With US locations Dallas and Los Angeles already locked in as launch sites, Australia, Brazil, France, India and Japan were announced as the international candidates at Uber's Elevate conference in Tokyo on Thursday.

An artist's impression of commuters using the UberAir service. Image: provided

“This is the virtual next step in the journey to make Uber the one-stop-shop for moving people and things on demand," Uber Chief Operating Officer Barney Harford said at the conference.

For each nation listed, key cities are being considered including Sydney and Melbourne in Australia, Paris in France, Rio de Janeiro and the state of Sao Paulo in Brazil, Tokyo in Japan and Mumbai, Delhi and Bangalore in India.

READ MORE: Uber Opens Up International Contest For A Third Flying Taxi City

The company said it is already working with regulators and city planners across the five countries, including "several positive conversations" with Australian policy makers and the Australian Civil Aviation Safety Authority.

As for when customers will be taking to the skies, Uber hopes to be operating demonstrator flights by 2020 before beginning commercial operations in 2023.

What UberAir Will Look Like

While images of flying hatchbacks may spring to mind, the current designs for the UberAir vehicles remain a little closer to your typical aviation vehicle.

Uber released its first design for an eVTOL (electric vertical take-off and landing) vehicle at its second Uber Elevate conference in May.

The eCRM-003 features four pairs of co-rotating propellers to provide vertical lift, enabling the aircraft to take off without a long runway. Image: provided

Capable of cruising at speeds of 240 to 320 kilometres per hour, the eCRM-003 uses eight electric powered propellers to create vertical lift, which means it won't need a long runway for take-off. Instead, the aircraft should be able to lift off from a 'Skyport', which can be built on top of buildings -- not unlike a helicopter.

An artist's impression of the Uber Skyports. Image: provided

“The way this has been proposed is that initially they’d be operating from six locations, heliport style locations," CASA corporate communications section manager Peter Gibson told ten daily.

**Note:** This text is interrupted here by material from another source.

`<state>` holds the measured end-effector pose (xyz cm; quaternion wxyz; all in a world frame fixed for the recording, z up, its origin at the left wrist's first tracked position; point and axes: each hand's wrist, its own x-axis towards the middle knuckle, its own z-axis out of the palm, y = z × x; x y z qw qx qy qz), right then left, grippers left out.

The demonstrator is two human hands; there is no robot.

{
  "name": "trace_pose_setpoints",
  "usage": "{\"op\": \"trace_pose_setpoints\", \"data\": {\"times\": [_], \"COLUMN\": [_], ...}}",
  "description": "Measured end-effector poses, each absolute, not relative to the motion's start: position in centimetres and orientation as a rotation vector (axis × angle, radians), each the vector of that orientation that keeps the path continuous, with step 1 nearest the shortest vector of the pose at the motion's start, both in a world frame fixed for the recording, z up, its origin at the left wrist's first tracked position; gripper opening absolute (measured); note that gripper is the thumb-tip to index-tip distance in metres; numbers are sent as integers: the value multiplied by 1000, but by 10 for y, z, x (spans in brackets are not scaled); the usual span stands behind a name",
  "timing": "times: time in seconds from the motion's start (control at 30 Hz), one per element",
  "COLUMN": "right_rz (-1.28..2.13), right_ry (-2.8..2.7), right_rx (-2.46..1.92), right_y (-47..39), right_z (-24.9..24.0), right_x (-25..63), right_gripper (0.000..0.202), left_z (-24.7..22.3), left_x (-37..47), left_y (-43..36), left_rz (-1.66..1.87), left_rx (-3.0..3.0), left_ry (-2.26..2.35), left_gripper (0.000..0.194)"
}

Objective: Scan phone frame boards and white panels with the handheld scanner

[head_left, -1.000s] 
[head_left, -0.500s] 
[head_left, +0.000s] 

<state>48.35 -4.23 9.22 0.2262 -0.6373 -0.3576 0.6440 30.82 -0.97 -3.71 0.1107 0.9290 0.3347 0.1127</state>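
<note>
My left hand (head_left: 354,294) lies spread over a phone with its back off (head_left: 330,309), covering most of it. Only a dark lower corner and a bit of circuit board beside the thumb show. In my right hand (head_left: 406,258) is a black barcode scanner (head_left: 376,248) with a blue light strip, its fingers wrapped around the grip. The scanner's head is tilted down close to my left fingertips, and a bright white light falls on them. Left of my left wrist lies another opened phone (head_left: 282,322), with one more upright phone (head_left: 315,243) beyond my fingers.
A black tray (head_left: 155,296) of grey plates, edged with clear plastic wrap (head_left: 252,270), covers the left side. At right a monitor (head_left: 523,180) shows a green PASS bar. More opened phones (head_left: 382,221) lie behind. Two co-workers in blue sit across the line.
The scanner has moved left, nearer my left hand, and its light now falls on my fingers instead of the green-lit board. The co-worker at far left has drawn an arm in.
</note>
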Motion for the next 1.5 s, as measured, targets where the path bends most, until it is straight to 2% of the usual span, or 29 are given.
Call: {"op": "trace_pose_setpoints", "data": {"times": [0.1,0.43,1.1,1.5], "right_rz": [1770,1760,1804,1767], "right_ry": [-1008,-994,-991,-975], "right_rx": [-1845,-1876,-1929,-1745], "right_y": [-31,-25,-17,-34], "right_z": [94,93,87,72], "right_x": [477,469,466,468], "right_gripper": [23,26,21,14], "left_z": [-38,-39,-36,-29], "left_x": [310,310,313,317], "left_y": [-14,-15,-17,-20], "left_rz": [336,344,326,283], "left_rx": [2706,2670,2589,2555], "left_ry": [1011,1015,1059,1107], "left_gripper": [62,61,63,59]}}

"So they’d be operating in a way very similar to what helicopters can do today but with a different type of aircraft, integrating into the aviation system in a similar sort of way where you get low-flying helicopters going from A to B around cities."

Commuters will order their UberAir services through the existing ride sharing app, while the price of trips-- which should begin in a vicinity close to current Uber Black prices-- is expected to reduce over time, an Uber spokesperson told ten daily.

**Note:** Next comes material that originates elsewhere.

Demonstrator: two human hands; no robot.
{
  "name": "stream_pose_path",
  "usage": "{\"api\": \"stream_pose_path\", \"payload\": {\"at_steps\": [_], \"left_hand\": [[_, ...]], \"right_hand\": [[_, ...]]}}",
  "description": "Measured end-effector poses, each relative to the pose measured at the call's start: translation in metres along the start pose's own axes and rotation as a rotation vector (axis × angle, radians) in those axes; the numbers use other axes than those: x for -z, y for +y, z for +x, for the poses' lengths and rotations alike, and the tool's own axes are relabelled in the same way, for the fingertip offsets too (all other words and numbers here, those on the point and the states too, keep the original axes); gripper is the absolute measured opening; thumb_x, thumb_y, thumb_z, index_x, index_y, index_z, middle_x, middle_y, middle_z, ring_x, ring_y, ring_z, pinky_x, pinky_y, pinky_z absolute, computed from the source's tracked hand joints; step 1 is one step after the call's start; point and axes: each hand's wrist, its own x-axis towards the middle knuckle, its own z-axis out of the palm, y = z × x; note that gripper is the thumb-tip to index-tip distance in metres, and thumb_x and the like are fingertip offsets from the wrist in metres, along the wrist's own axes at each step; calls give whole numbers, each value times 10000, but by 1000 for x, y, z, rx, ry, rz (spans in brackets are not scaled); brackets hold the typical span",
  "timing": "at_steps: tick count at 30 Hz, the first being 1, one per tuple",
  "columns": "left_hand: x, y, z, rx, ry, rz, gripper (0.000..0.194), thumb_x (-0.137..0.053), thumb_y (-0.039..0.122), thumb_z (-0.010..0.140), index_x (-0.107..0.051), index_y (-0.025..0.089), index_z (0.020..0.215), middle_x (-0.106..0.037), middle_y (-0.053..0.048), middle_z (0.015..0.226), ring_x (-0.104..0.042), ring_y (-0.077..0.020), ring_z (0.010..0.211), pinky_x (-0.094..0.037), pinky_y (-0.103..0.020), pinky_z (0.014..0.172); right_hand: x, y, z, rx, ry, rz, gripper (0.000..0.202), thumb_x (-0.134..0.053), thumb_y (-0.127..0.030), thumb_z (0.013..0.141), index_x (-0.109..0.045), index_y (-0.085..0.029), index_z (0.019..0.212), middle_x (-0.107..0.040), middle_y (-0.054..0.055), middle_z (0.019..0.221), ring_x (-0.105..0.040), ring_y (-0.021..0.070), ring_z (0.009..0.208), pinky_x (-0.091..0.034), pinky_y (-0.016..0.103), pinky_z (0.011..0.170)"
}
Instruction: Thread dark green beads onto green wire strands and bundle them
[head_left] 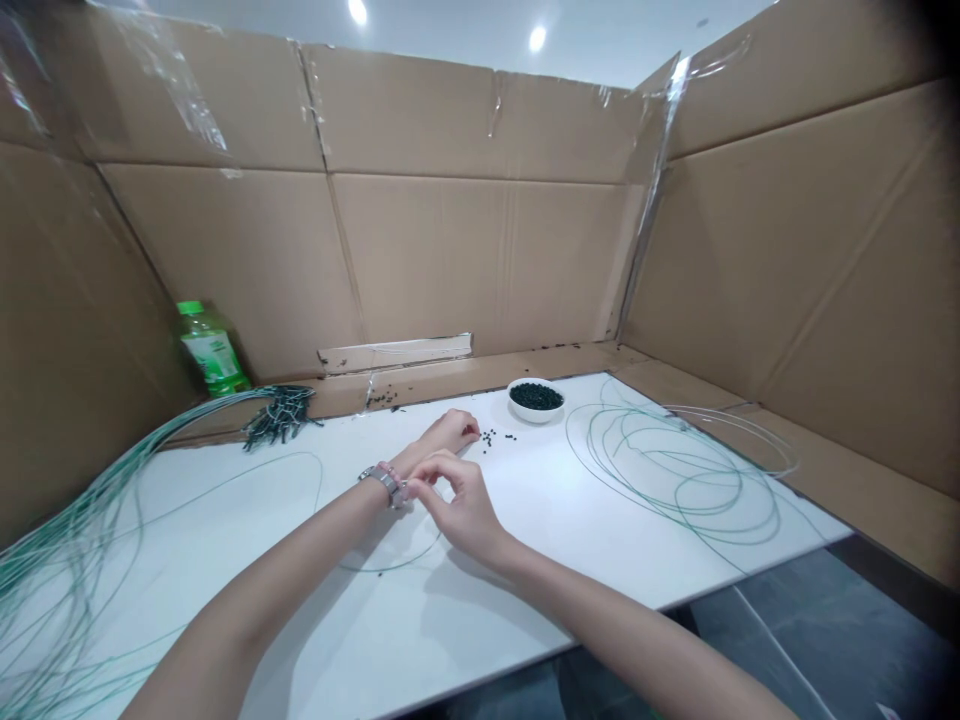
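Note:
My left hand (450, 430) reaches forward over the white board (517, 590), its fingers curled and pressed together. The fingertips are right beside a few loose small black beads (489, 438); whether a bead is between them is too small to see. A watch and a pink bracelet (386, 478) circle that wrist. Close behind it, my right hand (466, 508) pinches thumb and forefinger together near the bracelet. A thin green wire (397, 569) curves over the board up to the right hand, and its end is hidden at the fingers.
A white bowl (535, 415) of black beads stands beyond my hands. Coiled green wire (697, 480) lies at right. A bundle of green wires (82, 510) with black-tipped ends (281, 415) lies at left, near a green bottle (214, 350). Cardboard walls (480, 250) surround the board.

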Motion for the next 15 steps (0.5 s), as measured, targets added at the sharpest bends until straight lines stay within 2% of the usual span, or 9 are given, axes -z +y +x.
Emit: {"api": "stream_pose_path", "payload": {"at_steps": [3,6,10,11,13,15], "left_hand": [[20,14,-6,-13,150,-188,238,-646,338,804,-617,103,788,-616,-21,735,-568,-108,655,-491,-252,620],[61,36,-26,-43,368,-404,290,-667,397,737,-614,112,745,-588,-10,636,-533,-87,586,-455,-205,562],[118,73,-69,-119,627,-616,316,-635,455,750,-617,149,824,-614,-8,749,-546,-55,632,-465,-151,581],[128,82,-79,-153,666,-686,306,-659,449,734,-620,152,795,-605,1,732,-542,-43,619,-460,-132,565],[142,98,-96,-241,663,-920,265,-745,380,676,-635,148,741,-595,17,692,-539,-27,586,-461,-107,539],[151,109,-108,-313,628,-1052,223,-773,325,666,-647,150,720,-591,29,665,-543,-18,565,-473,-94,533]], "right_hand": [[12,0,12,59,46,-43,125,-613,-236,796,-622,-176,687,-651,34,701,-588,152,678,-467,280,663],[22,-9,39,125,114,-64,112,-599,-217,806,-609,-179,700,-636,29,712,-584,150,702,-467,288,688],[17,-46,87,231,132,-34,78,-608,-229,824,-620,-195,754,-653,7,764,-626,135,770,-494,278,733],[11,-58,97,261,137,-18,64,-616,-232,824,-622,-200,769,-661,3,791,-638,137,836,-501,273,759],[-3,-84,112,376,119,21,56,-606,-201,833,-628,-196,781,-689,6,842,-648,141,951,-526,253,757],[-17,-108,118,448,73,35,80,-582,-144,840,-630,-189,795,-704,0,895,-667,127,929,-555,236,730]]}}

READ MORE: Women Take Back Power With All Female Rideshare 

Getting UberAir Down Under

General Manager for Uber Australia and New Zealand Susan Anderson said  UberAir would be a "gamechanger" for transport and ride sharing in Sydney and Melbourne.

Uber's proposed flight path from Sydney's Central Station to Manly which will take eight minutes. Image: provided

"Australian Governments have led the world in recognising the benefits of ridesharing and this progressive approach sets a strong foundation for the next generation of innovation," she said in a statement.

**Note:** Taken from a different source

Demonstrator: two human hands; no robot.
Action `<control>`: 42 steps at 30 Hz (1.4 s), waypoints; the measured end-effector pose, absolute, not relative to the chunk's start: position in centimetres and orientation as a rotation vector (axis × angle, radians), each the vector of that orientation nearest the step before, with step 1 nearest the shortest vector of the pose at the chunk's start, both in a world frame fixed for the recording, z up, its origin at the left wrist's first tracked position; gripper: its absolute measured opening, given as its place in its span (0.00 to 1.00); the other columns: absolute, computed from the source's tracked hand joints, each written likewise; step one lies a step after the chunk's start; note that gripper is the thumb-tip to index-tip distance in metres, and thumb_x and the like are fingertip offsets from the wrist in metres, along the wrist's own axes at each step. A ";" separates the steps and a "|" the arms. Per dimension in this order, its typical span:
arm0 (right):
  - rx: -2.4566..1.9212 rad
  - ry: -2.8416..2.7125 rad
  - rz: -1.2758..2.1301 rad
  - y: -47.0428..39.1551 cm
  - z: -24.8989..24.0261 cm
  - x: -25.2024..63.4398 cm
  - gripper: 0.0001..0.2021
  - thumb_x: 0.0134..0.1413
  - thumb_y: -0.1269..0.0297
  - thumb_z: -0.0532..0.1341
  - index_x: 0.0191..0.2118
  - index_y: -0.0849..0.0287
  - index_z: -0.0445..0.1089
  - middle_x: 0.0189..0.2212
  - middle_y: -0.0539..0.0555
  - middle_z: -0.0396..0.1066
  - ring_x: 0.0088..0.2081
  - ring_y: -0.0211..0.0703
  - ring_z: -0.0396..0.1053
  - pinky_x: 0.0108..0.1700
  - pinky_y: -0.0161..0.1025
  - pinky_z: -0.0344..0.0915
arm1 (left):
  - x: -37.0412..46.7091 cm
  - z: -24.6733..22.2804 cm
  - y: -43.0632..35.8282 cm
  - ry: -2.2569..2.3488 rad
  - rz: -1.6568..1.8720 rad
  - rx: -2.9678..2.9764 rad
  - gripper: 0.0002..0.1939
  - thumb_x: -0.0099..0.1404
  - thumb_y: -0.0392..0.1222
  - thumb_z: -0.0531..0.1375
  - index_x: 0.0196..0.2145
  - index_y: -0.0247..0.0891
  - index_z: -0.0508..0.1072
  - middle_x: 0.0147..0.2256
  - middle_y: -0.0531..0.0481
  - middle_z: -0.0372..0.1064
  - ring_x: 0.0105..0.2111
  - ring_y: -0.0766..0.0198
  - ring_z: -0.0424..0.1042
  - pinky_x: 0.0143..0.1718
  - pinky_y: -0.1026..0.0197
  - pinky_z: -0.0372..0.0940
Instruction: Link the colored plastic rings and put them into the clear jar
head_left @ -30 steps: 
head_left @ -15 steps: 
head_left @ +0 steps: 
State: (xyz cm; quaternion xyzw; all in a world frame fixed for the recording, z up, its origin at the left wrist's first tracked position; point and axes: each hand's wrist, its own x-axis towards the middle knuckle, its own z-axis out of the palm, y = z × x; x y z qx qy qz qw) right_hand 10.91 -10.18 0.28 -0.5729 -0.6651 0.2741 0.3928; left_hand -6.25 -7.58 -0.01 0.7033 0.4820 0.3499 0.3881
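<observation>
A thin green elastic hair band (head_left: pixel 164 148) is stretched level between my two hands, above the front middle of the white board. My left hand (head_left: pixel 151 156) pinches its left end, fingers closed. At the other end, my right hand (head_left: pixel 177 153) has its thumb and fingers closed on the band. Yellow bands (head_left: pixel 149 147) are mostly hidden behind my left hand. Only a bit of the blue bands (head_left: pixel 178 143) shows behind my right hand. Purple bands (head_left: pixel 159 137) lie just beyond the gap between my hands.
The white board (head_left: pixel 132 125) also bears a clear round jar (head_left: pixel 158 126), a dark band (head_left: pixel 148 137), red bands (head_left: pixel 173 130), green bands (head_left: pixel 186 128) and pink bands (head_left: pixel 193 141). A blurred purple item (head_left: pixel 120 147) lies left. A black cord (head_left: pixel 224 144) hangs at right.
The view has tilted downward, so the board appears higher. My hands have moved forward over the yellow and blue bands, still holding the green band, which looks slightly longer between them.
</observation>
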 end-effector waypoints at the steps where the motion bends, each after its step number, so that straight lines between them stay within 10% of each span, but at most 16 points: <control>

"For this vision to become a reality we will need to plan ahead in partnership with cities and regulators to ensure we create an urban aviation ride share network that is safe, environmentally conscious and supports multi-modal transport options."

Gibson said Uber while Uber have pitched a general concept of the initiative, a more detailed conversation will need to be had before Sydney or Melbourne can be chosen to adopt the service.

“There are many safety issues which will have to be addressed," he said.

"Obviously the management of the airspace, how these vehicles would integrate into the airspace with other aircrafts...the certification of these new types of aircrafts themselves that will have do to be done overseas and recognised here in Australia."

While Gibson says the current "step by step" approach the ride share company is currently taking is sensible, their plans to eventually transport passengers using completely autonomous aircrafts has has a much longer way to go before it's a reality.